Index of all the personal stories

A lot of being traditional fell to my mother; she had to kosher the meat and so on. She went to synagogue just three times a year, like my father – a United Synagogue, with a women’s section. I don’t think she really cared about it, but most of their friends were Jewish. My parents spoke a broken Yiddish to one another when they didn’t want me to understand, so of course I picked up a few words. Almost everyone my age has this story. There’s a return to Yiddish now; a lot of younger people are learning it.

There was a short period around the time of my Bar Mitzvah when I was more observant. I wore Tzitzit in school, which of course was visible when we did sports. But soon after that, I started thinking about religion and identity more. I realised that my father, who was a commercial traveller, was going to synagogue three times a year, and he really believed that he would have a bad year if he didn’t do this. I felt, ‘This is pure superstition’, and I turned against religion. A few years later I would be standing outside the synagogue on Yom Kippur with a pork pie! I don’t remember whether I actually did that, but I certainly wanted to. If I did, it was probably not right at the door. By the time I was sixteen, I was really anti-religion. I don’t think I talked about it much with my parents. I was becoming very rebellious about lots of things, and my relationship with them, particularly my father, wasn’t good.

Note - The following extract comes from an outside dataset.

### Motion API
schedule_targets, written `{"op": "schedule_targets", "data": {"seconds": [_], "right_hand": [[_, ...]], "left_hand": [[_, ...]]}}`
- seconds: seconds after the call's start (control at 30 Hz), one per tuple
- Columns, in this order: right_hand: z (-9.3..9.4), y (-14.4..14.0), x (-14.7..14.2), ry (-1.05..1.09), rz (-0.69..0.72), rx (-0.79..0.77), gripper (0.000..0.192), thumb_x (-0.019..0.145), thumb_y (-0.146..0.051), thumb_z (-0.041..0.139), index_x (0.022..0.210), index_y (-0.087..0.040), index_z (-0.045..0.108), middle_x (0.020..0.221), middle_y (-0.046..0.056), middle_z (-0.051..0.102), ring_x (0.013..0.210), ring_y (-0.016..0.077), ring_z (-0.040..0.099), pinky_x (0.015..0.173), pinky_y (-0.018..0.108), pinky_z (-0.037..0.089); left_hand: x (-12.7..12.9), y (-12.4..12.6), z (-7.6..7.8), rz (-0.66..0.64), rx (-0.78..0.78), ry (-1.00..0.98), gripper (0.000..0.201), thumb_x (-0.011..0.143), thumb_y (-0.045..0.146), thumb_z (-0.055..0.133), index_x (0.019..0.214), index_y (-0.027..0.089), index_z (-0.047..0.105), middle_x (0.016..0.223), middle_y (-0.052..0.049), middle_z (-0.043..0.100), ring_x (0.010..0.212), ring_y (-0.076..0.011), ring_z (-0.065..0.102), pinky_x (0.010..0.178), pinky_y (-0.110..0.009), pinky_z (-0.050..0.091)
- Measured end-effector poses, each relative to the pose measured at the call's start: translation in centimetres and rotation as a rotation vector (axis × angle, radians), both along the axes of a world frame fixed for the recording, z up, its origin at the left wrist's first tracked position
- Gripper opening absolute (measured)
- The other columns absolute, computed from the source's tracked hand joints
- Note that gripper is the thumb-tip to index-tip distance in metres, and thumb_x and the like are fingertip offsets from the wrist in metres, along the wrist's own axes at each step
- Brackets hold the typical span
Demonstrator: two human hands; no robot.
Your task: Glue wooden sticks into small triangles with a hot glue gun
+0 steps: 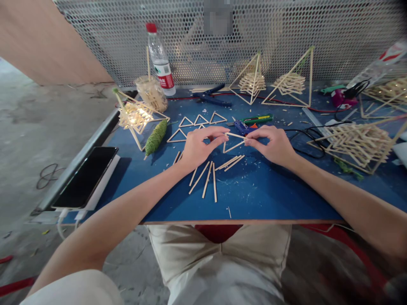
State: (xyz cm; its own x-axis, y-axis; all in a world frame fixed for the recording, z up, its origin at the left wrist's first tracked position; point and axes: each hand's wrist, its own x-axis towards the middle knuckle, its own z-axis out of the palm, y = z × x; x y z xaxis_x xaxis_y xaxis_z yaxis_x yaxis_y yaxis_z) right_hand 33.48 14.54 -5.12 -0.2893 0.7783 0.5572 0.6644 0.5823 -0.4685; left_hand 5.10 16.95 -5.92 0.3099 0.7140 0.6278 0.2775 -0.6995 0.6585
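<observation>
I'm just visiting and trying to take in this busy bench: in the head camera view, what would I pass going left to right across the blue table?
Black phone → green ball of twine → left hand → stick triangle pinched between both hands → right hand → big stick frame.

Hands: left hand (196, 149) and right hand (274, 146) are meeting over a stick triangle (234, 142) at table (270, 199) centre.
Loose sticks (208, 178): lying just before the hands.
Finished triangles (197, 123): lying behind the left hand.
Bottle (161, 61): standing at rear left, jar (151, 93) just before it.
Phone (85, 176): lying at left edge.
Stick frames (273, 82): standing at rear.
</observation>
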Motion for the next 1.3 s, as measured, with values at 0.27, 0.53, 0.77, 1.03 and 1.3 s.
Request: {"op": "schedule_targets", "data": {"seconds": [0.27,0.53,0.77,1.03,1.3], "right_hand": [[-0.12,0.13,0.11,-0.022,0.009,-0.013,0.021,0.1,-0.048,0.076,0.091,-0.031,0.084,0.092,0.004,0.086,0.089,0.0298,0.076,0.094,0.052,0.056],[-0.19,0.1,0.14,-0.037,0.015,-0.013,0.024,0.102,-0.051,0.075,0.093,-0.03,0.082,0.091,0.005,0.085,0.089,0.0295,0.075,0.094,0.051,0.054],[-0.2,0.07,0.2,-0.033,0.017,-0.018,0.025,0.101,-0.052,0.075,0.093,-0.03,0.083,0.09,0.005,0.084,0.089,0.0294,0.074,0.094,0.052,0.053],[-0.32,0.16,0.24,-0.033,0.01,-0.016,0.021,0.101,-0.048,0.076,0.094,-0.03,0.083,0.092,0.005,0.084,0.091,0.0294,0.074,0.095,0.051,0.052],[-0.18,0.05,0.21,-0.039,0.01,-0.044,0.022,0.101,-0.052,0.075,0.095,-0.031,0.082,0.094,0.005,0.084,0.094,0.0303,0.074,0.098,0.054,0.053]], "left_hand": [[-0.2,0.44,-0.33,0.007,0.003,0.038,0.02,0.1,0.042,0.083,0.114,0.028,0.088,0.099,-0.002,0.09,0.084,-0.0172,0.084,0.083,-0.03,0.068],[-0.08,0.38,-0.11,-0.008,-0.007,0.032,0.02,0.101,0.039,0.083,0.115,0.026,0.087,0.103,-0.004,0.09,0.09,-0.0186,0.086,0.081,-0.029,0.068],[-0.05,0.2,0.02,0.016,0.018,0.049,0.019,0.1,0.038,0.083,0.117,0.028,0.085,0.094,-0.001,0.089,0.076,-0.0151,0.08,0.081,-0.031,0.065],[0.12,0.12,0.23,0.036,0.009,0.102,0.017,0.102,0.038,0.08,0.116,0.03,0.086,0.094,0.0,0.089,0.075,-0.0147,0.078,0.075,-0.03,0.06],[0.08,0.38,0.11,0.018,0.016,0.09,0.019,0.101,0.044,0.08,0.111,0.03,0.088,0.103,-0.003,0.089,0.081,-0.0171,0.081,0.073,-0.031,0.059]]}}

My mother was a lukewarm Zionist. She didn’t express strong views about anything; she just went along with it, as many people did at that time. But my father was in Poale Zion[1]. He told me that he went to Cable Street as part of a delegation[2]. I’ve got a feeling he was also at the big Fascist meeting at Olympia[3]. He wasn’t very sociable, and I think a lot of his social contact was through Poale Zion. And the Freemasons. He belonged to a Jewish Lodge, I believe. He told me when I was about sixteen that he was a Master Mason – not as high in the hierarchy as it sounds – so I could join earlier than I could have otherwise. I said, “Thanks but no thanks.” I think their main activity apart from rolling their trouser legs up was raising money for charities – and business contacts. When my parents later moved to Australia, I think he used Masonic contacts to get work there.

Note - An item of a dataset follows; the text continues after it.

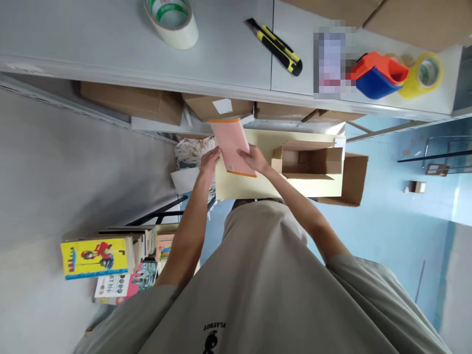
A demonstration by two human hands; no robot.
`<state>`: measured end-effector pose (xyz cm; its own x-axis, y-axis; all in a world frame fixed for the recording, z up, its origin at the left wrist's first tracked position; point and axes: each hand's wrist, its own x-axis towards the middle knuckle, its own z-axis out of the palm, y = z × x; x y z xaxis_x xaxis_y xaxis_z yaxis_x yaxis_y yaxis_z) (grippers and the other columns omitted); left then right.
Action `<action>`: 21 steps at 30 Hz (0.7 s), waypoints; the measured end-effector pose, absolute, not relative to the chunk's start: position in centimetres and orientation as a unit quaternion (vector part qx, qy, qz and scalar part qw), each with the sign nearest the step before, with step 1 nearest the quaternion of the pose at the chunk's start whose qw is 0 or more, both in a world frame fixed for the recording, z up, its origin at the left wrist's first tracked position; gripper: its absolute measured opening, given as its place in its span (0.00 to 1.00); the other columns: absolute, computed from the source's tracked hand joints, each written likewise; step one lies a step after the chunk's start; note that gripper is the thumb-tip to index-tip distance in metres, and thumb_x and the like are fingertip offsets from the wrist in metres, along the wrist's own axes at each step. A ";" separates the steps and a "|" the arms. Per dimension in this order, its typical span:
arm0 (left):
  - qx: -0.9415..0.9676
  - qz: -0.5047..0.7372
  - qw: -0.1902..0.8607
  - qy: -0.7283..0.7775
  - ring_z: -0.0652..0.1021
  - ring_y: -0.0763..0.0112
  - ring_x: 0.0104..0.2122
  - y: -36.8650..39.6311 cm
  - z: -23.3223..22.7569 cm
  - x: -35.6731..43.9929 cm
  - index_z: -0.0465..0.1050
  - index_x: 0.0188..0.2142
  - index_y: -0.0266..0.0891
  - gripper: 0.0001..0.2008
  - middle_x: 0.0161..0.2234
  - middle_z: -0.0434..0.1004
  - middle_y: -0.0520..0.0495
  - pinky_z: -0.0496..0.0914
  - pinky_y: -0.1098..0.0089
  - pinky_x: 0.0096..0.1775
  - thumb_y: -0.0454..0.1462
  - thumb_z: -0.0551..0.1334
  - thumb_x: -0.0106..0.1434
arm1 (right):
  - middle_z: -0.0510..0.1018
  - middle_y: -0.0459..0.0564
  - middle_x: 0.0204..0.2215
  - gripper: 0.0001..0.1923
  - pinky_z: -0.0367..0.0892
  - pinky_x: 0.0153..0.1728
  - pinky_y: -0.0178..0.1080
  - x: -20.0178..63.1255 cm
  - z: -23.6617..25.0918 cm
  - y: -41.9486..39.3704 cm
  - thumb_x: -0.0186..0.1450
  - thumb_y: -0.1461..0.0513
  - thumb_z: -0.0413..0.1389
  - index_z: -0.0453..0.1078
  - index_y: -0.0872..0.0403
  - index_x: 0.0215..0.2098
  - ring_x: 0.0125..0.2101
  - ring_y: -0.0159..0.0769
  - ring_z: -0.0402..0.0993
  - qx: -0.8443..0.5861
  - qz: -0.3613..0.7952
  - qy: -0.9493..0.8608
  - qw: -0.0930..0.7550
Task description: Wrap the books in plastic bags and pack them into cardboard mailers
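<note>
A thin pink book (236, 146) with orange edges is held up in front of me by both hands. My left hand (211, 161) grips its left side, and my right hand (255, 158) has the thumb across its right side. Beneath the book lies a pale yellow tabletop (254, 188). To the right of my right hand an open cardboard box (309, 161) stands on that surface with its flaps folded out.
A grey shelf (221, 54) crosses above, bearing a tape roll (180, 37), a utility knife (276, 46) and a tape dispenser (381, 76). Cardboard boxes (132, 101) sit under it. Stacked books (98, 256) stand at lower left; a larger box (356, 179) is at right.
</note>
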<state>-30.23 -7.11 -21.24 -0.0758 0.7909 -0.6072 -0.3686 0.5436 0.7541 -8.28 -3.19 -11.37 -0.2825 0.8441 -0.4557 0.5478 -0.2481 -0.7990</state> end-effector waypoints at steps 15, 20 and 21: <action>0.563 0.382 0.541 0.495 0.80 0.63 0.35 -1.8 -4.5 -16.4 0.79 0.28 0.41 0.26 0.27 0.78 0.50 0.73 0.66 0.39 0.58 0.78 0.68 | 0.88 0.61 0.59 0.43 0.87 0.59 0.59 13.6 -5.3 -8.7 0.61 0.29 0.74 0.80 0.49 0.57 0.63 0.61 0.85 -0.572 0.580 -0.405 0.414; 0.721 0.330 0.365 0.488 0.81 0.62 0.38 -1.0 1.5 -11.4 0.85 0.39 0.42 0.18 0.29 0.81 0.48 0.74 0.66 0.42 0.52 0.71 0.78 | 0.84 0.60 0.66 0.54 0.80 0.68 0.67 24.2 -1.7 -5.4 0.65 0.30 0.72 0.67 0.44 0.78 0.69 0.61 0.81 -0.574 0.415 -0.563 0.425; 0.738 0.317 0.343 0.487 0.83 0.61 0.40 -1.0 2.3 -10.2 0.87 0.44 0.42 0.16 0.32 0.85 0.46 0.74 0.66 0.45 0.51 0.69 0.80 | 0.82 0.61 0.68 0.56 0.78 0.71 0.69 25.9 -0.3 -4.6 0.67 0.31 0.71 0.61 0.43 0.83 0.71 0.61 0.79 -0.577 0.360 -0.609 0.408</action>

Although my father identified as a Zionist, when I became very involved in Zionism he tried to discourage me, especially when I started talking about going to live in Israel.

Habonim years

I joined Habonim when I turned fourteen, and it quickly took over my life. There were a lot of very charismatic people involved. One of my near contemporaries was Tony Lerman who later wrote ‘The Making and Unmaking of a Zionist’ (2012). It was a national movement; we got together a lot in summer camps and so on. By the time I was sixteen I was absolutely convinced I was going to go to Israel, to be a kibbutznik. I was considered extreme within Habonim: I argued that people should go to Israel and offer their talents instead of going to university, this kind of thing. At seventeen I went to Habonim’s Eder Farm in Sussex. It was for training people to go to Israel – Hakhshara. I was on the year-long programme for younger people, working half the day and half the day studying Hebrew and Jewish history. I’d been learning Hebrew for a couple of years already: we used to get up on a Sunday morning, go swimming, and then go to the Hebrew class. I was very keen so I advanced quickly.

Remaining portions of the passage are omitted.